Hello ES users group,
I am trying to use elasticsearch for a somewhat unusual search task. We are
creating a web app that one could call "Google books for music documents
(i.e. notes on a staff)". The idea is that the user will be able to enter a
sequence of pitches and have all instances of that pitch sequence be
highlighted in the document. Our data is originally stored in MEI (music
encoding initiative) xml files, in which all aspects of the music document
and their location on the page are described. We decided to store our data
using couchdb and set up an ES river to search our data using elastic
search. I'm running into problems when I'm trying to get the exact location
of a given pitch sequence.
In our couch, we were thinking of organizing our data in the following
manner: our base document is a page of music and every page will contain a
field called music which contains notes which have locations. The specific
data representation is not yet set in stone as we are trying to design it in
such a way that will be easily searchable. I am assuming that ES should be
able to munge our data in such away that will allow it to return the desired
location attributes, but I can't figure out how.

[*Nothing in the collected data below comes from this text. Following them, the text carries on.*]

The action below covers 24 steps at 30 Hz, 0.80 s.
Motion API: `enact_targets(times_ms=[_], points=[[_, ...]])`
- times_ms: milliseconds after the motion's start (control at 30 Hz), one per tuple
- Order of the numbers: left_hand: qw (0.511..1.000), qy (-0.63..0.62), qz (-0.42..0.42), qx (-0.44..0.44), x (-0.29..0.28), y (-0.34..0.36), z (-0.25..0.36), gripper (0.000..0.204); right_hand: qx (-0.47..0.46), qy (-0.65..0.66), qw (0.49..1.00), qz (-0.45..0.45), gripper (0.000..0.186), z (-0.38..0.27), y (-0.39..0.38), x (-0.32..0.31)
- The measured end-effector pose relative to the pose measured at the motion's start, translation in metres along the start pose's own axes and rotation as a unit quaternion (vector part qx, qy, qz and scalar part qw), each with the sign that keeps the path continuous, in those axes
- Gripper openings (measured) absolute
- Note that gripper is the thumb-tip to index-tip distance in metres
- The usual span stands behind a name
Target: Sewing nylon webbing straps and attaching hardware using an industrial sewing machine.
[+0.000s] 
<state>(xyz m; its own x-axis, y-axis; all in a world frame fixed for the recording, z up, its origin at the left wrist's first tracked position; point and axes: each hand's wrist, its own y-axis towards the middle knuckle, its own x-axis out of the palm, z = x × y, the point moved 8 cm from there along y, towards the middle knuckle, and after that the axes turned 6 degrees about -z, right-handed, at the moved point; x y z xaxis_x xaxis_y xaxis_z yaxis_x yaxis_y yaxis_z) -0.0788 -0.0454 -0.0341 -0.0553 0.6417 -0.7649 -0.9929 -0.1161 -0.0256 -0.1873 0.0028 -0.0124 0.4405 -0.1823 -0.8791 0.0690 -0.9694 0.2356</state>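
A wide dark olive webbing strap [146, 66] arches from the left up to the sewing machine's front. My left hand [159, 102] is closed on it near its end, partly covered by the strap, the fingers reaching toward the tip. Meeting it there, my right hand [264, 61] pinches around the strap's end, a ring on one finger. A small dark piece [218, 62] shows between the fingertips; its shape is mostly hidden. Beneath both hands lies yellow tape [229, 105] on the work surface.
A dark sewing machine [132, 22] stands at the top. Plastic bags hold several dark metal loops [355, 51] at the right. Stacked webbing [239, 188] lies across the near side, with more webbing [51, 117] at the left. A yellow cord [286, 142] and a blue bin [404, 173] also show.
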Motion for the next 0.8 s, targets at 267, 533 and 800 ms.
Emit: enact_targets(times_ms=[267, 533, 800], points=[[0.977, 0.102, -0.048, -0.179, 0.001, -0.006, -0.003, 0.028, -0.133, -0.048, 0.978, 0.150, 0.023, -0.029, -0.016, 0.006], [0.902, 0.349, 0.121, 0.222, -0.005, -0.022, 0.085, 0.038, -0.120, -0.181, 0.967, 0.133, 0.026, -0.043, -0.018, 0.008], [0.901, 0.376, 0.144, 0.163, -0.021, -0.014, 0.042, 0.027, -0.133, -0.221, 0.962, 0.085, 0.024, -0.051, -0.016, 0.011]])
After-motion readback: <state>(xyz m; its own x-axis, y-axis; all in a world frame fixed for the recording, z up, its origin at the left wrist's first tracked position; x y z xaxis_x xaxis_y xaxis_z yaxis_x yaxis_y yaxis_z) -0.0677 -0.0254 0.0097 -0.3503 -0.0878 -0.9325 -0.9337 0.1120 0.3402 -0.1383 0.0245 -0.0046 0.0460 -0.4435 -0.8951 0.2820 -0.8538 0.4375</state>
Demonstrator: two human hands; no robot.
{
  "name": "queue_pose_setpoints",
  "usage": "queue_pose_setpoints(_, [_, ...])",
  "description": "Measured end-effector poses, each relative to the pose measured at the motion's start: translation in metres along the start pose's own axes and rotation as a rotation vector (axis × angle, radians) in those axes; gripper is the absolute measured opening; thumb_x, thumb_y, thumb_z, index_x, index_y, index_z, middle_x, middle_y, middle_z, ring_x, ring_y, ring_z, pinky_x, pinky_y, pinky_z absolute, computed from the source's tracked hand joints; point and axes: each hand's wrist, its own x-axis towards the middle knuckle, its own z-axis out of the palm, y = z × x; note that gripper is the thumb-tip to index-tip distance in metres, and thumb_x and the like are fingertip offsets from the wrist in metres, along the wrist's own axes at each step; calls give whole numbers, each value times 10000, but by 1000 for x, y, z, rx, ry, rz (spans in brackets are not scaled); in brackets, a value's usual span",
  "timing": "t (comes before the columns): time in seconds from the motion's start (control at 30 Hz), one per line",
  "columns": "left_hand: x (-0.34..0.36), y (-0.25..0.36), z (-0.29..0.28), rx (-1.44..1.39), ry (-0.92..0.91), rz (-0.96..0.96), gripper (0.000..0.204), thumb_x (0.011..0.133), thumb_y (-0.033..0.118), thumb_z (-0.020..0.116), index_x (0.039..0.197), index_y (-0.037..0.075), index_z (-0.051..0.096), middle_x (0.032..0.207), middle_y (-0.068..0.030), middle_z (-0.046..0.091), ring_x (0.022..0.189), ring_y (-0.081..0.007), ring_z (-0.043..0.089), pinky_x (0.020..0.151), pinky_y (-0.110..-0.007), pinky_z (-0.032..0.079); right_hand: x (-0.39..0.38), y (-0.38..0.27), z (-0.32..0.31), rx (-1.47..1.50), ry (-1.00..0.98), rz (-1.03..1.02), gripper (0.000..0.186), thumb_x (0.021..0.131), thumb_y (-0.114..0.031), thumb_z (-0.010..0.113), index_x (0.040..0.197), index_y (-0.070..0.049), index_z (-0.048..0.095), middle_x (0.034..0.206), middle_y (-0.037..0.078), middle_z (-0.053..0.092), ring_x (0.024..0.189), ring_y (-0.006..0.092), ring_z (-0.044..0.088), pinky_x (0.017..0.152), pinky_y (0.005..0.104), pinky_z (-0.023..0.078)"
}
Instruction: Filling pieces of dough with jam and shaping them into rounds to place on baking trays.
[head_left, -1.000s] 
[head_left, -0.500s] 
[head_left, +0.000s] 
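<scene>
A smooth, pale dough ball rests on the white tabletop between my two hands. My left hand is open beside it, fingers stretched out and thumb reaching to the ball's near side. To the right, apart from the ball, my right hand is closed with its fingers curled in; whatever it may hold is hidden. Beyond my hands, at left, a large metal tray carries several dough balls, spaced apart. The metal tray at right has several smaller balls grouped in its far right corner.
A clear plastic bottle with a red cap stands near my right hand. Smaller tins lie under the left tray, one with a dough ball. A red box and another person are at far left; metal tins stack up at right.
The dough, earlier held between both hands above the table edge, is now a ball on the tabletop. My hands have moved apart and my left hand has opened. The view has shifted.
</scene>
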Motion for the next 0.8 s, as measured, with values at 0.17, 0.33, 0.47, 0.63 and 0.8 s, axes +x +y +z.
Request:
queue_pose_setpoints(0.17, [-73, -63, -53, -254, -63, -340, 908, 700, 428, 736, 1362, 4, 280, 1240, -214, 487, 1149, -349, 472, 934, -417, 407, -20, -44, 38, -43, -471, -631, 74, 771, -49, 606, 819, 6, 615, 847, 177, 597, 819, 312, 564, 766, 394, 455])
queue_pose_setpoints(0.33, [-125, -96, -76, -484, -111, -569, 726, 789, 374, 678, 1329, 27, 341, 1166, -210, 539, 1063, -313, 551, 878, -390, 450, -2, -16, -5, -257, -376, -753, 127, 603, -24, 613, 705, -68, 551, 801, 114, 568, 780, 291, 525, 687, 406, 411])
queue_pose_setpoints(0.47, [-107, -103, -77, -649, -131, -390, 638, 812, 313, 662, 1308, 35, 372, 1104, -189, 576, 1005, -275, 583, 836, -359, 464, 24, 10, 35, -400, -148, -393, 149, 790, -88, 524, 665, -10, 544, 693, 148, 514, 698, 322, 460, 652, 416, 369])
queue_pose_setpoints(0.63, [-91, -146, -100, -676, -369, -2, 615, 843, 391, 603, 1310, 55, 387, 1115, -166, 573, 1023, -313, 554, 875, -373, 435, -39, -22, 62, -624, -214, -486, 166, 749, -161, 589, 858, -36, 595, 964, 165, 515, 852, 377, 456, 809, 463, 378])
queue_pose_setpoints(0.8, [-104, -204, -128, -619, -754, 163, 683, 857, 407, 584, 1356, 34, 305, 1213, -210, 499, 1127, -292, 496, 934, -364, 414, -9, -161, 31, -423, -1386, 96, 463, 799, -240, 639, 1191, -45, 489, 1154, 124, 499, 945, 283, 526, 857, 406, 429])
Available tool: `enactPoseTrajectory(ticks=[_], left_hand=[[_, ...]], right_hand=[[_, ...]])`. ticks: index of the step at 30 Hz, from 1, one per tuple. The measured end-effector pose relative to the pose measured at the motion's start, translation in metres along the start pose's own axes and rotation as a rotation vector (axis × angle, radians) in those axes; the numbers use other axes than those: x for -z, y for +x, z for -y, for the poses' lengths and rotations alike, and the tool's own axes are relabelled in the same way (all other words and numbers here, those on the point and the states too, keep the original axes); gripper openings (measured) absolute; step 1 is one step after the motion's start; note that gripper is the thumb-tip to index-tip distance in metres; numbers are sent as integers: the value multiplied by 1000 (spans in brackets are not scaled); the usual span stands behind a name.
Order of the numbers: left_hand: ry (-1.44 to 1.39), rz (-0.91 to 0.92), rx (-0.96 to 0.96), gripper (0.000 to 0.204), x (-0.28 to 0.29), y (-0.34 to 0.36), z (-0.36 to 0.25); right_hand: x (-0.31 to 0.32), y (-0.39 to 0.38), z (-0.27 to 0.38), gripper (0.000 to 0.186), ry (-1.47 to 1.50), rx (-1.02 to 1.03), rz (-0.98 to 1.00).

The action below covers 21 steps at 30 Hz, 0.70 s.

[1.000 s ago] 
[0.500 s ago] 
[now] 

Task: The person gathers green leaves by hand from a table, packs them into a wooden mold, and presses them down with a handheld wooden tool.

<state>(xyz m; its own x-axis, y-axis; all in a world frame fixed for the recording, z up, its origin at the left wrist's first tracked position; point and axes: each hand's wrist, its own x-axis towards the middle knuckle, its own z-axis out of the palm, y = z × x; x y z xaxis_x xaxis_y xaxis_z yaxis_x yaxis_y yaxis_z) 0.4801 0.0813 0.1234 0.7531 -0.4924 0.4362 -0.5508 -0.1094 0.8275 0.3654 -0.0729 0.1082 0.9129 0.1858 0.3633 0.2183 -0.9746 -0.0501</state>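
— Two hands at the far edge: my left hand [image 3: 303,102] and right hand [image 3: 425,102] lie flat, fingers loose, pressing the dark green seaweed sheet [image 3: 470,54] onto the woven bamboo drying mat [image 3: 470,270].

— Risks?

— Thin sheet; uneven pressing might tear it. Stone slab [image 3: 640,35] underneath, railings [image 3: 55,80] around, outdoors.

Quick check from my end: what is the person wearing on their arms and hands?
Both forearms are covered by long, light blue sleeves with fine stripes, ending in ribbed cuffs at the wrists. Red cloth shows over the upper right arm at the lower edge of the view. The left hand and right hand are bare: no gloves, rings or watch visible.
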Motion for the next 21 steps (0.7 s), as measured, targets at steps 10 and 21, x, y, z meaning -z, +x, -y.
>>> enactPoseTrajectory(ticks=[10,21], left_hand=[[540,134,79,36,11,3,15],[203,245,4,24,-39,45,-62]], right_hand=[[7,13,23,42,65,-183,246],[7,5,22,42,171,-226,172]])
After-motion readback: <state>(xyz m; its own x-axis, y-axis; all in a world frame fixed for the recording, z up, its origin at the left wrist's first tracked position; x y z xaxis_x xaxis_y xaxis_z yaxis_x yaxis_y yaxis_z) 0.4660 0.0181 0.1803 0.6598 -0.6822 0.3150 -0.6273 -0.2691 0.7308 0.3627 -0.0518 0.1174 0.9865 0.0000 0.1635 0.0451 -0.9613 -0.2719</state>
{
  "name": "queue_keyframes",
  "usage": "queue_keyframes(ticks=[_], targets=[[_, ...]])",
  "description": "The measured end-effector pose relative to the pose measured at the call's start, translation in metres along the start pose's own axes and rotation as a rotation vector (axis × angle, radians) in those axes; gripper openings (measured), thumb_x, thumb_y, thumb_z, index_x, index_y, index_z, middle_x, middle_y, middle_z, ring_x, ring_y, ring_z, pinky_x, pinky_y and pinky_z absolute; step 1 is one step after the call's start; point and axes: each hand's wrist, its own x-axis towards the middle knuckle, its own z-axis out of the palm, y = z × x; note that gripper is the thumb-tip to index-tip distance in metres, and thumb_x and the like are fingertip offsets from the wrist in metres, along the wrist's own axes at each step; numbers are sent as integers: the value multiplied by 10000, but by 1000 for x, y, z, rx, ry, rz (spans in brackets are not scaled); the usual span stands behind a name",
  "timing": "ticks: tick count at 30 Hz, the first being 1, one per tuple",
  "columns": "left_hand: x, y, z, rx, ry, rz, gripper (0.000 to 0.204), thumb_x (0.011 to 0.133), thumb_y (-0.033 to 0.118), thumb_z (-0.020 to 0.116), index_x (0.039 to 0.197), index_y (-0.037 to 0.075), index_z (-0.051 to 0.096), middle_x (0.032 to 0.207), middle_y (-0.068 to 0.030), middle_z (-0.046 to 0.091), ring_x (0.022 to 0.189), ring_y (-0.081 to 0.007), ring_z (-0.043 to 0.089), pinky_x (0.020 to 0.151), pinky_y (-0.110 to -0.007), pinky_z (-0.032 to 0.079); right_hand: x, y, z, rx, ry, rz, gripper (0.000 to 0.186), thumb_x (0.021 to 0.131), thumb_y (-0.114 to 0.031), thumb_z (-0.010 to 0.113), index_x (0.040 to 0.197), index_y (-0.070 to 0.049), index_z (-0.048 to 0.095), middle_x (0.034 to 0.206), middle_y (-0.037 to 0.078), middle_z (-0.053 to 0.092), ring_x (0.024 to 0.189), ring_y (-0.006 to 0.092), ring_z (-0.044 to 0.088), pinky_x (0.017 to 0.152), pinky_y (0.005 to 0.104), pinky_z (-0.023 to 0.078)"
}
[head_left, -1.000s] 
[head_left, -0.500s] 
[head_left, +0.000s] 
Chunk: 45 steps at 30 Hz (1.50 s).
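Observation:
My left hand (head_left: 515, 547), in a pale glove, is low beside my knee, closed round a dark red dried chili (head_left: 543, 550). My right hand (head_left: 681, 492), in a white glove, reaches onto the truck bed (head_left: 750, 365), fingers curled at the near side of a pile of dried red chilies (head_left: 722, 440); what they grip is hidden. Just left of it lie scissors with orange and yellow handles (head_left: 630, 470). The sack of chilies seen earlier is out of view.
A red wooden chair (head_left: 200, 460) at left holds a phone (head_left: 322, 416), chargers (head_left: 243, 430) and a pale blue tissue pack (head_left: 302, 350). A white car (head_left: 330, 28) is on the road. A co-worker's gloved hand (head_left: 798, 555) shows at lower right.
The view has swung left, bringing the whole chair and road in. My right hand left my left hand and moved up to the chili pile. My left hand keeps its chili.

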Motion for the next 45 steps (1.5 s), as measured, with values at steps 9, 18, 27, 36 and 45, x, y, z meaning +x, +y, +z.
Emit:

At first I thought that I could write a mapping that would specify ngram
indexing of the children/arrays of the music field. I've looked into using
an ngram tokenizer, but the query seems to still returns the entire
(couchdb) document, not just the found sequence. I've also looked into the
built in highlighting functionality but it's not clear how to use this
feature in this case where we need to return the specific coordinates of a
sequence of notes. There must be some way to index our data such that there
is an ES internal representation for each ngram, no?
My only other idea so far is to perform the ngram indexing step in couchdb
by having a separate database for each length gram. In such a database,
there would be a document for every possible ngram with a field "location"
specifying the coordinates of the sequence. Though I think this would work,
it feels like a poor solution since shouldn't the search engine be
responsible for the indexing?
Any suggestions as to how to organize our data in couchdb or to munge our
data in elasticsearch to make it possible to search for pitch sequences
would be greatly appreciated.
Thank you in advance for your help,